Я снова перевожу взгляд на мэра Прентисса.
— Ах да, кстати, теперь я президент Прентисс, — говорит он. — Советую тебе запомнить.
И тут до меня доходит.
У него нет Шума.
Ни у кого из них нет Шума.
— Верно, — говорит мэр. — Ты совершенно прав, хотя это отдельная, очень любопытная история, и вряд ли ты себе такое представлял…
Виола вновь соскальзывает вниз; это движение причиняет ей боль, и она едва слышно стонет.
— Пожалста! — говорю я. — Спасите ее! Я сделаю все, что прикажете! Встану на вашу сторону! Да что уго…
— Вот видишь, ты сам пришел ко мне в руки. Терпенье города берет, — говорит мэр. Наконец-то в его взгляде появляется намек на досаду.
Он легко спешивается и начинает аккуратно снимать перчатки — по очереди с каждого пальца.

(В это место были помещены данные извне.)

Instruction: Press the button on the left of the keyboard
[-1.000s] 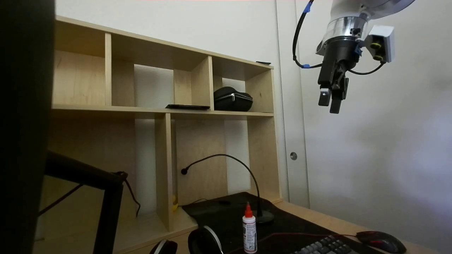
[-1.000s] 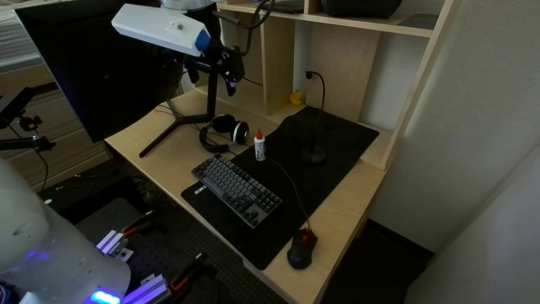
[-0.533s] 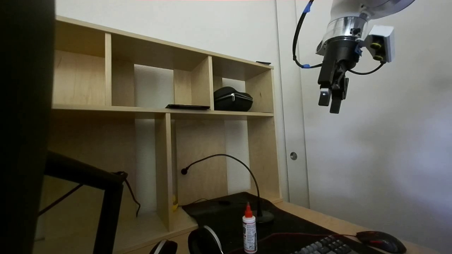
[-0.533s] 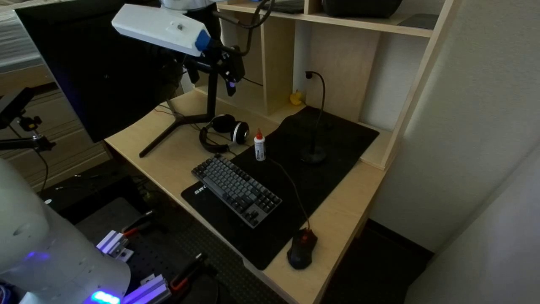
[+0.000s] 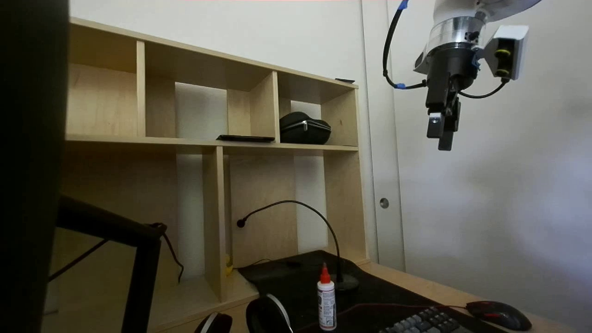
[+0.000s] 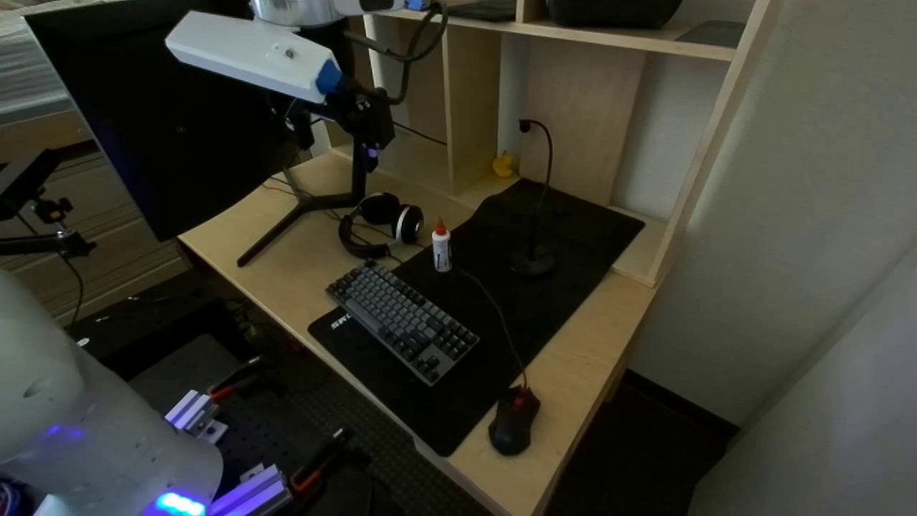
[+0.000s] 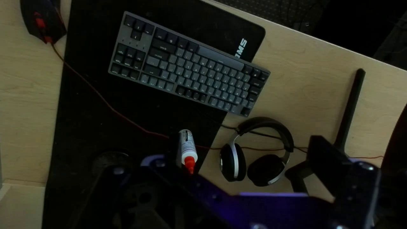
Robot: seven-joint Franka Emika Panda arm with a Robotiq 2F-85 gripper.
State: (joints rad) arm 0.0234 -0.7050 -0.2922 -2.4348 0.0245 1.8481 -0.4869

И тут я окончательно понимаю, что мы проиграли.
Все пропало.
Все кончено.
— Как новый президент этой славной планеты, — говорит мэр, широким жестом обводя все вокруг, как бы впервые показывая мне свой мир, — я, если позволишь, первым поприветствую тебя в новой столице.
— Тодд? — шепчет Виола с закрытыми глазами.
Я крепко прижимаю ее к себе.
— Прости, — говорю я. — Прости.
Мы угодили в ловушку.
Мы прибежали ровно к концу света.
— Добро пожаловать, — говорит мэр, — в Нью-Прентисстаун!